Bubbleless Glass Pockets and Natural Bubble Nucleation in Rhyolitic Magma

Bubbleless Glass Pockets and Natural Bubble Nucleation in Rhyolitic Magma. It is common for quartz phenocrysts to have bubble-free reentrant pockets of glass that connect to and are continuous with highly vesicular pumiceous glass surrounding the phenocryst. Shapes of such pockets range from broad openings which widen outwards toward the crystal rim to hourglass-shaped lenses of glass that connect to the crystal rim via a narrow neck. The shape is important because the narrow neck of an hourglass retards decompression and maintains a greater pressure within than without. On the other hand a melt pocket that opens outward is free to decompress and expand as in the surrounding pumiceous melt.

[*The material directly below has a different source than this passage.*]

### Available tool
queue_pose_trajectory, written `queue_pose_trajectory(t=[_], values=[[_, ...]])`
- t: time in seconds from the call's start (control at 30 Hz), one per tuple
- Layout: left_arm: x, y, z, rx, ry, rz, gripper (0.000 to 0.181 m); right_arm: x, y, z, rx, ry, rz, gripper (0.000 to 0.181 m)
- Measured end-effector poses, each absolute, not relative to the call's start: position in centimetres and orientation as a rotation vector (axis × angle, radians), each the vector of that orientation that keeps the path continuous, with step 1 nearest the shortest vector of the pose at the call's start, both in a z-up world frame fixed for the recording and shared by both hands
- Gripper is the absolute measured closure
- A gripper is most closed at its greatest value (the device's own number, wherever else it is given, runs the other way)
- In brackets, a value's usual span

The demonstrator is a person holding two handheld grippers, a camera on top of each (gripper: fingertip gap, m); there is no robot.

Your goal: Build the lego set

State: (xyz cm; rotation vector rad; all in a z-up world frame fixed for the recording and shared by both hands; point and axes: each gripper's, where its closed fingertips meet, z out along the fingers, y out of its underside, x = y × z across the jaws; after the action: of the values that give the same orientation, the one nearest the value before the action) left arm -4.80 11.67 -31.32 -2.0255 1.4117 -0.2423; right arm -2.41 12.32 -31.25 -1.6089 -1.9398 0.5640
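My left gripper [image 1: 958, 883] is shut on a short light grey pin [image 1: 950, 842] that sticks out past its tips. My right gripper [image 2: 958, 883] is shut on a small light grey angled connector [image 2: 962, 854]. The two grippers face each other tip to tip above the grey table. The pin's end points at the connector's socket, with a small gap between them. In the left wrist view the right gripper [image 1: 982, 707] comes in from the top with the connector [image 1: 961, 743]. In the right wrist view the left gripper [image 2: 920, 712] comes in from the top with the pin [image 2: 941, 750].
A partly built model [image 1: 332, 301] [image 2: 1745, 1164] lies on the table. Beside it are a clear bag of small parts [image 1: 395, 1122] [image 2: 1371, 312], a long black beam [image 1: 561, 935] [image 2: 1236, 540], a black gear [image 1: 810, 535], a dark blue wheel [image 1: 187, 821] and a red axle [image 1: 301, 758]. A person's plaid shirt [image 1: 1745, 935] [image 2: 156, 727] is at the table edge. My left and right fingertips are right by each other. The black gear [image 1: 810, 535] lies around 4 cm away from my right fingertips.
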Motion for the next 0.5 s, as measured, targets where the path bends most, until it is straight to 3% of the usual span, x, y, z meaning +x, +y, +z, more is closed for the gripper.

The puzzle is that such pockets commonly are bubble-poor or bubble-free contrary to the intuitive expectation that the more volatile-rich and thus most volatile-supersaturated, decompressed melt should have the greatest rate of bubble nucleation. An assumption is that initially, at the beginning of decompression and bubble nucleation and growth, the volatile concentration in the melt is at least as great in melt pockets as in surrounding melt. With decompression volatiles diffuse toward growing bubbles. Bits of bubble-free melt in reentrant pockets thus retain a greater concentration of dissolved volatiles, but the mechanical pressure on the melt in open pockets will be the same as that in the adjacent bubbly magma. Thus the volatile supersaturation will be greatest in open pockets where no bubble has yet formed. The bubble-free pockets, being more supersaturated, should nucleate bubbles more readily than the less supersaturated bubbly surrounding melt. A qualitative explanation of this apparently anomalous absence of bubbles in melt pockets is bubble nucleation caused by local tensile stresses. For example the viscous melt between bubbles might be stretched to the point of brittle failure thus creating a local region with lower pressure and consequent greater volatile supersaturation and bubble nucleation. Adjacent bubbles of different size will tend to expand at different rates due to diffusive growth and this may cause shearing stresses on melt between bubbles. Melt in pockets is protected from such stresses. Thus the nucleation of bubbles in decompressing silicic magma may be enhanced by eruptive deformation, and this may allow bubble nucleation at a level of bulk volatile supersaturation that is less than expected based on experiments.